## TASK ITEM:
Return all entries below exactly. Skip nothing.

☆ ☆ ☆ ☆

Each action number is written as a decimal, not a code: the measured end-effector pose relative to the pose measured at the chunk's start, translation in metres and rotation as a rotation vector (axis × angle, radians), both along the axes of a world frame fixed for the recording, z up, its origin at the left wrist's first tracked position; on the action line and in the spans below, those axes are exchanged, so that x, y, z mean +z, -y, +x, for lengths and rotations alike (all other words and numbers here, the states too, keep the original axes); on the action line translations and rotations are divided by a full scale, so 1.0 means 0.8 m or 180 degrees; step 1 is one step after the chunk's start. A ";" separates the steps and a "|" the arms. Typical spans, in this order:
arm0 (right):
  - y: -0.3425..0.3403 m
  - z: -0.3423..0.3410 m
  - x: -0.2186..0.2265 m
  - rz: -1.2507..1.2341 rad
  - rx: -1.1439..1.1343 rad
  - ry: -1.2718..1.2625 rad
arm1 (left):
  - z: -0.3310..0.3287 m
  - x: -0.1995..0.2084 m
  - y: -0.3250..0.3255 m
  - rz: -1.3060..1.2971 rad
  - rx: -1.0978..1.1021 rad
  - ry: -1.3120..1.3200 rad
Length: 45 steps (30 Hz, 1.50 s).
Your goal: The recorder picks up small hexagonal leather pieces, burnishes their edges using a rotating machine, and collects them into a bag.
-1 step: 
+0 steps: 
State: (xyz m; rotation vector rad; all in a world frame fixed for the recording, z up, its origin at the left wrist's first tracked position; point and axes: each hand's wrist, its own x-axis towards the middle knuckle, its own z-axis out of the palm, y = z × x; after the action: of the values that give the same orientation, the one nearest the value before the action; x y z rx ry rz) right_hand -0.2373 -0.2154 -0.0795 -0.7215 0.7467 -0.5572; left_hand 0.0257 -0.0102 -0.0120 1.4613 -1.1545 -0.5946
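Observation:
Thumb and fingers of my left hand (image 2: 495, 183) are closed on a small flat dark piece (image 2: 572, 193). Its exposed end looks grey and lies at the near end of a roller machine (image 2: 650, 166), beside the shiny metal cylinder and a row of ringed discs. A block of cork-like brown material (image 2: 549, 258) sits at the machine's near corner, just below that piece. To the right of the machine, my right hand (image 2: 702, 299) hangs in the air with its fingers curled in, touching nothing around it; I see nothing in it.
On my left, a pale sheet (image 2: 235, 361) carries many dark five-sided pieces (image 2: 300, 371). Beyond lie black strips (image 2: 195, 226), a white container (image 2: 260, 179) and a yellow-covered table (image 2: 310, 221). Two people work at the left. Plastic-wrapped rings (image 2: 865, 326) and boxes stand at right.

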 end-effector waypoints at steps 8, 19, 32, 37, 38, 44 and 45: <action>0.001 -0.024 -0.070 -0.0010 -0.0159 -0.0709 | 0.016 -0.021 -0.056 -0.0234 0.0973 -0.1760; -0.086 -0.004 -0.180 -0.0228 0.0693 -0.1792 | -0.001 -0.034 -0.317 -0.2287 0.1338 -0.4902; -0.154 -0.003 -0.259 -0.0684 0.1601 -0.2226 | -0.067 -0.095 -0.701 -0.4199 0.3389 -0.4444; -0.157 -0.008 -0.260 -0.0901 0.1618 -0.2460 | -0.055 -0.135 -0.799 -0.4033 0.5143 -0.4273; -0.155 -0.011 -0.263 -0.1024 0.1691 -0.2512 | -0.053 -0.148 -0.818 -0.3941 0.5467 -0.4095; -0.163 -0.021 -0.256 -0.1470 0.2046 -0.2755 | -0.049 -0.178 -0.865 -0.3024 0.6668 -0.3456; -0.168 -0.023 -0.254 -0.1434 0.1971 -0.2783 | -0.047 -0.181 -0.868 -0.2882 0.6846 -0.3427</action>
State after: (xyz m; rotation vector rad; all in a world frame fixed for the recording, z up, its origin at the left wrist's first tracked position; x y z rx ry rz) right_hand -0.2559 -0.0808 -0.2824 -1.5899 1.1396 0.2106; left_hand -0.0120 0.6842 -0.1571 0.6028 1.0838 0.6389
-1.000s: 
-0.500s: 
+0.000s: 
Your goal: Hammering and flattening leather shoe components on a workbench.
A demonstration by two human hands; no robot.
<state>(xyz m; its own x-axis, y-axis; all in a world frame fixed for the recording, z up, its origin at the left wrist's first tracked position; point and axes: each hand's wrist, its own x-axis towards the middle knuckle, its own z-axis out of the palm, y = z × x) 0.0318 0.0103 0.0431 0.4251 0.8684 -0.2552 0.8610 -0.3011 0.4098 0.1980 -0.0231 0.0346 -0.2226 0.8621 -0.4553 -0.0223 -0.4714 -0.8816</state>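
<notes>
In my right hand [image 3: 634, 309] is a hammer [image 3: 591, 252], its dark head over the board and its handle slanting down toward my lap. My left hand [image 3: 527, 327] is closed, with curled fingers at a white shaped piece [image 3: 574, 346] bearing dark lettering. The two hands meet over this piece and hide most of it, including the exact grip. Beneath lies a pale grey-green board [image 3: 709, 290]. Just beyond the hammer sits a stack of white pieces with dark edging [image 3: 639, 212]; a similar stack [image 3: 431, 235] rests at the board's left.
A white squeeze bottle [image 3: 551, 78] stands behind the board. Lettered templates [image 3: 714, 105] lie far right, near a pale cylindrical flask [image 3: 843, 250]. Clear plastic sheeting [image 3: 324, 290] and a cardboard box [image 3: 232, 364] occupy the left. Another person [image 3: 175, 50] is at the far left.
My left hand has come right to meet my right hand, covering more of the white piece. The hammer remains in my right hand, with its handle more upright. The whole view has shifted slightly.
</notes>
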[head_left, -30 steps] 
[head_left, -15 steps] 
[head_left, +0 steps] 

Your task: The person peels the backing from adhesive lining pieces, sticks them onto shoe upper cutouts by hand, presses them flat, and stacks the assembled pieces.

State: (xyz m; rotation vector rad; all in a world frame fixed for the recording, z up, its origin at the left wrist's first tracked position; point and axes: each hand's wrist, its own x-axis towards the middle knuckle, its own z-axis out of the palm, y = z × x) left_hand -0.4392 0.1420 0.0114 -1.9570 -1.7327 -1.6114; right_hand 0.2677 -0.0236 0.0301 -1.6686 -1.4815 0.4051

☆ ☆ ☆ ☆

## OUTPUT OF THE EXERCISE:
Each action number is written as a decimal, not a code: the measured end-effector pose relative to the pose measured at the chunk's start, translation in metres and rotation as a rotation vector (axis × angle, radians), both along the axes of a world frame fixed for the recording, z up, its origin at the left wrist's first tracked position; on the action line and in the spans below, those axes are exchanged, so that x, y, z mean +z, -y, +x, for lengths and rotations alike (all other words and numbers here, the states too, keep the original axes); on the action line translations and rotations are divided by a full scale, so 1.0 means 0.8 m or 180 degrees; step 1 is one step after the chunk's start. A ";" separates the steps and a "|" the arms. Typical spans, in this order:
arm0 (right):
  - y: -0.3425..0.3403 m
  - z: -0.3423..0.3410 m
  - x: -0.2186..0.2265 m
  - rz: -1.2507..1.2341 rad
  - rx: -1.1439..1.1343 rad
  - ry: -1.2718..1.2625 rad
arm1 (left):
  - z: -0.3310..0.3287 m
  - x: -0.1995..0.2084 m
  - y: -0.3250..0.3255 m
  - rz: -1.3060..1.2971 rad
  - rx: -1.0978..1.1021 rad
  - ry: -1.3120..1.3200 rad
Length: 45 steps (30 Hz, 1.50 s).
Your goal: The recorder picks up small hexagonal leather pieces, burnishes their edges using a rotating machine, and collects them into a bag.
-1 step: 
+0 steps: 
State: (xyz m; rotation vector rad; all in a world frame fixed for the recording, z up, its origin at the left wrist's first tracked position; point and axes: each hand's wrist, its own x-axis towards the middle knuckle, its own z-axis out of the palm, y = z × x; after the action: of the values that give the same orientation, the one nearest the value before the action; x y z rx ry rz) right_hand -0.2373 -0.2154 -0.0795 -0.7215 0.7467 -0.5572; left_hand 0.0257 -0.0102 -0.0120 1.4613 -1.1545 -0.5946
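Observation:
Thumb and fingers of my left hand (image 2: 495, 183) are closed on a small flat dark piece (image 2: 572, 193). Its exposed end looks grey and lies at the near end of a roller machine (image 2: 650, 166), beside the shiny metal cylinder and a row of ringed discs. A block of cork-like brown material (image 2: 549, 258) sits at the machine's near corner, just below that piece. To the right of the machine, my right hand (image 2: 702, 299) hangs in the air with its fingers curled in, touching nothing around it; I see nothing in it.
On my left, a pale sheet (image 2: 235, 361) carries many dark five-sided pieces (image 2: 300, 371). Beyond lie black strips (image 2: 195, 226), a white container (image 2: 260, 179) and a yellow-covered table (image 2: 310, 221). Two people work at the left. Plastic-wrapped rings (image 2: 865, 326) and boxes stand at right.
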
 end-effector waypoints at steps 8, 19, 32, 37, 38, 44 and 45: <action>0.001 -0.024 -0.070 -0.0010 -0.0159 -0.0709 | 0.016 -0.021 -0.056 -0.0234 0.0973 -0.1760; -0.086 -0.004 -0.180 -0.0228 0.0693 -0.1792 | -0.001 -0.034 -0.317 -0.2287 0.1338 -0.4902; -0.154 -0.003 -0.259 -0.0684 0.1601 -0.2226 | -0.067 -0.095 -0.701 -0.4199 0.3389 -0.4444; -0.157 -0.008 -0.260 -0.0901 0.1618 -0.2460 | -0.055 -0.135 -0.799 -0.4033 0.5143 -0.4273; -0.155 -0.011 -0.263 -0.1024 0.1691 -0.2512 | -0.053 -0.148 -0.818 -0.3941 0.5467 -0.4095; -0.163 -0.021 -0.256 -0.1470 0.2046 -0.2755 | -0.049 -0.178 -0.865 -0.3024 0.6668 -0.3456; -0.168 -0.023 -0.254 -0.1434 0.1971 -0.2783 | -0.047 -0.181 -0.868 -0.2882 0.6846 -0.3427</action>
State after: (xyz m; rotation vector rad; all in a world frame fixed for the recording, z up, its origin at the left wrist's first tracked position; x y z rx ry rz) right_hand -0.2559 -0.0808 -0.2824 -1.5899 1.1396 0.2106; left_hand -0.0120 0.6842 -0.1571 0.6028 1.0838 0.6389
-1.000s: 
-0.500s: 
+0.000s: 
Your goal: Hammering and flattening leather shoe components on a workbench.
A demonstration by two human hands; no robot.
<state>(xyz m; its own x-axis, y-axis; all in a world frame fixed for the recording, z up, its origin at the left wrist's first tracked position; point and axes: each hand's wrist, its own x-axis towards the middle knuckle, its own z-axis out of the palm, y = z × x) 0.0318 0.0103 0.0431 0.4251 0.8684 -0.2552 0.8610 -0.3011 0.4098 0.1980 -0.0231 0.0346 -0.2226 0.8621 -0.4553 -0.0223 -0.4714 -0.8816</state>
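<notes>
In my right hand [image 3: 634, 309] is a hammer [image 3: 591, 252], its dark head over the board and its handle slanting down toward my lap. My left hand [image 3: 527, 327] is closed, with curled fingers at a white shaped piece [image 3: 574, 346] bearing dark lettering. The two hands meet over this piece and hide most of it, including the exact grip. Beneath lies a pale grey-green board [image 3: 709, 290]. Just beyond the hammer sits a stack of white pieces with dark edging [image 3: 639, 212]; a similar stack [image 3: 431, 235] rests at the board's left.
A white squeeze bottle [image 3: 551, 78] stands behind the board. Lettered templates [image 3: 714, 105] lie far right, near a pale cylindrical flask [image 3: 843, 250]. Clear plastic sheeting [image 3: 324, 290] and a cardboard box [image 3: 232, 364] occupy the left. Another person [image 3: 175, 50] is at the far left.
My left hand has come right to meet my right hand, covering more of the white piece. The hammer remains in my right hand, with its handle more upright. The whole view has shifted slightly.
</notes>
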[head_left, -30 steps] 
[head_left, -15 steps] 
[head_left, +0 steps] 

Your task: The person peels the backing from adhesive lining pieces, sticks them onto shoe upper cutouts by hand, presses them flat, and stacks the assembled pieces.

State: (xyz m; rotation vector rad; all in a world frame fixed for the recording, z up, its origin at the left wrist's first tracked position; point and axes: each hand's wrist, its own x-axis towards the middle knuckle, its own z-axis out of the palm, y = z × x) left_hand -0.4392 0.1420 0.0114 -1.9570 -1.7327 -1.6114; right_hand 0.2677 -0.0236 0.0301 -1.6686 -1.4815 0.4051

The output has been completed.